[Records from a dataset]

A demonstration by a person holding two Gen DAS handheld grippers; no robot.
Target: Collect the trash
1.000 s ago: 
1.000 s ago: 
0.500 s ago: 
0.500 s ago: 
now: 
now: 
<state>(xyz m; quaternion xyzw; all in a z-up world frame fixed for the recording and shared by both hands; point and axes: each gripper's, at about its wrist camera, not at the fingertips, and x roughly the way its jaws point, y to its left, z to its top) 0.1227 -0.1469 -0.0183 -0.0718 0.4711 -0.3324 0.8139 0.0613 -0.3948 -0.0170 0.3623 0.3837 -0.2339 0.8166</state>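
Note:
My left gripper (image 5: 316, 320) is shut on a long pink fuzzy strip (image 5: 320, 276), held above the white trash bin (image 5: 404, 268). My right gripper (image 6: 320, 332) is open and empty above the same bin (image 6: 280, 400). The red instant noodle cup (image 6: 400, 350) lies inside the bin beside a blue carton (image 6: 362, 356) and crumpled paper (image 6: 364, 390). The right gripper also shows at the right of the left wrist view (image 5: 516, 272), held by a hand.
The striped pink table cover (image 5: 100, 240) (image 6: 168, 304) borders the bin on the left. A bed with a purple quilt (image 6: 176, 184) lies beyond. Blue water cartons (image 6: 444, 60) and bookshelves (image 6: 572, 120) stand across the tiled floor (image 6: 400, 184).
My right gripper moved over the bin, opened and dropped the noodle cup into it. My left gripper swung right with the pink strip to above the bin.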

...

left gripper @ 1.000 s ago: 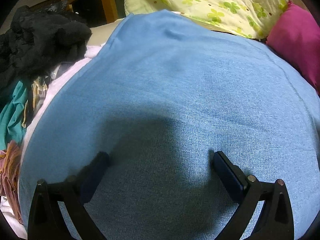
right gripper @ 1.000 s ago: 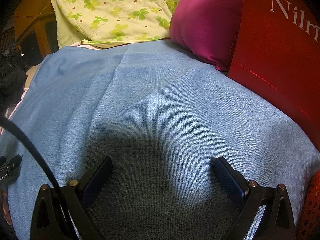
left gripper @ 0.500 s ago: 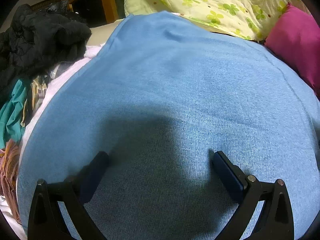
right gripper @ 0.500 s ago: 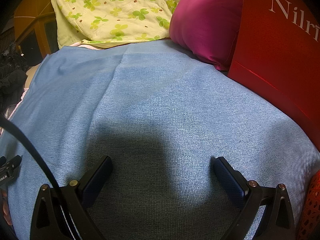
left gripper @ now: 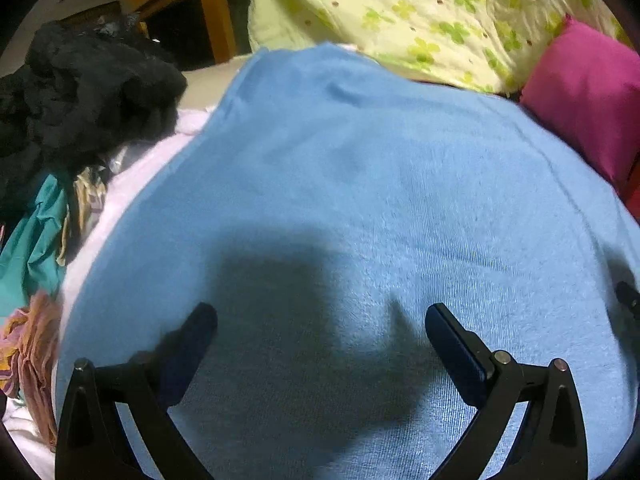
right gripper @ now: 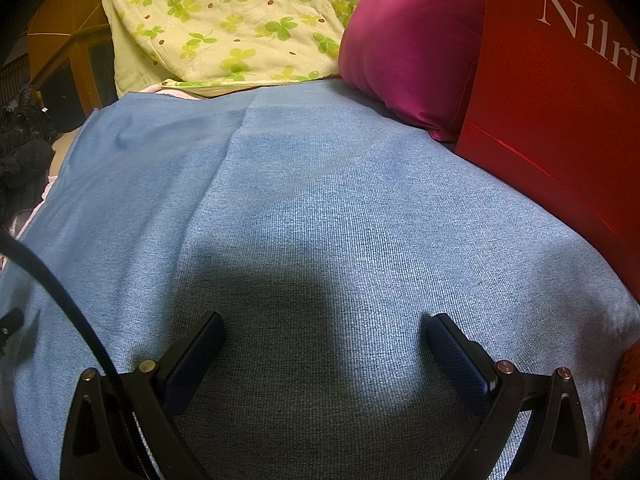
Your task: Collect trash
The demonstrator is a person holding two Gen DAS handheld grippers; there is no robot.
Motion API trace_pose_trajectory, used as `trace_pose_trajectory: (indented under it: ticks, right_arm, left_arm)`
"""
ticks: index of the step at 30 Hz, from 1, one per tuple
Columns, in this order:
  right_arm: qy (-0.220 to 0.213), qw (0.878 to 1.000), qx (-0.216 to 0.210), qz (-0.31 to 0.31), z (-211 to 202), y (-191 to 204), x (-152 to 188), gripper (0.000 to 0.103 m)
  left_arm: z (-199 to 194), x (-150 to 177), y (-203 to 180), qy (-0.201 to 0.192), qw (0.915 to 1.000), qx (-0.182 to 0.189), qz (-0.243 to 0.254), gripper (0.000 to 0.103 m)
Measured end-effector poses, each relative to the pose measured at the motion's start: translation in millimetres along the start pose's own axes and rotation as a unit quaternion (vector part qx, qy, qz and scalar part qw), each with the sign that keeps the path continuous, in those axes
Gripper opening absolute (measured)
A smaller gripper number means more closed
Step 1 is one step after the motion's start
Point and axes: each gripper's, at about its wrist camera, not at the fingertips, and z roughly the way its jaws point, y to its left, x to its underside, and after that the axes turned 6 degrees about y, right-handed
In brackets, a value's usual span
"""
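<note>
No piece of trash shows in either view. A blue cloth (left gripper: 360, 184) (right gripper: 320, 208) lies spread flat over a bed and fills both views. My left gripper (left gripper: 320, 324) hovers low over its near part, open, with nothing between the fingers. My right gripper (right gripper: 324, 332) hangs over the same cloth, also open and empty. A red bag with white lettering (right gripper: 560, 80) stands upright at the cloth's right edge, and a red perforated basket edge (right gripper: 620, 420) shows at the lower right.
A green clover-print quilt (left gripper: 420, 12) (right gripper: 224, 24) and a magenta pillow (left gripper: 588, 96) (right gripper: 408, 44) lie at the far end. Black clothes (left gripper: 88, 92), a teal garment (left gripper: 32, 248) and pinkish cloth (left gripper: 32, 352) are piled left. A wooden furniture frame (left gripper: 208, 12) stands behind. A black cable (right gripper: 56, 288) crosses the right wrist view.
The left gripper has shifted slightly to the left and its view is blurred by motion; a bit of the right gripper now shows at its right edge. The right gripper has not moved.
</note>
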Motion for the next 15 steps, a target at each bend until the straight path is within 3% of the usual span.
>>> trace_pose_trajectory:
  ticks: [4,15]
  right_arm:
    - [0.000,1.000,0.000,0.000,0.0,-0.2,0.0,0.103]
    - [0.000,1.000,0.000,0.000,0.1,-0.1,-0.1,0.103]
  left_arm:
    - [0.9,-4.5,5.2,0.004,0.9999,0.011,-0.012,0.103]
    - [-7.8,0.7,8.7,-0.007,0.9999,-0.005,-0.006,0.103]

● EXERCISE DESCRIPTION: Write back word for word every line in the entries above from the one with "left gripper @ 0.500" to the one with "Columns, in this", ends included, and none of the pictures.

● RESPONSE TO THE TASK:
left gripper @ 0.500 s ago: 
right gripper @ 0.500 s ago: 
left gripper @ now: 
right gripper @ now: 
Your task: Collect trash
The demonstrator is a person holding two Gen DAS handheld grippers; there is no robot.
Motion API trace_pose_trajectory, used as `trace_pose_trajectory: (indented under it: ticks, right_arm, left_arm)`
"""
ticks: index of the step at 30 Hz, from 1, one per tuple
Columns, in this order:

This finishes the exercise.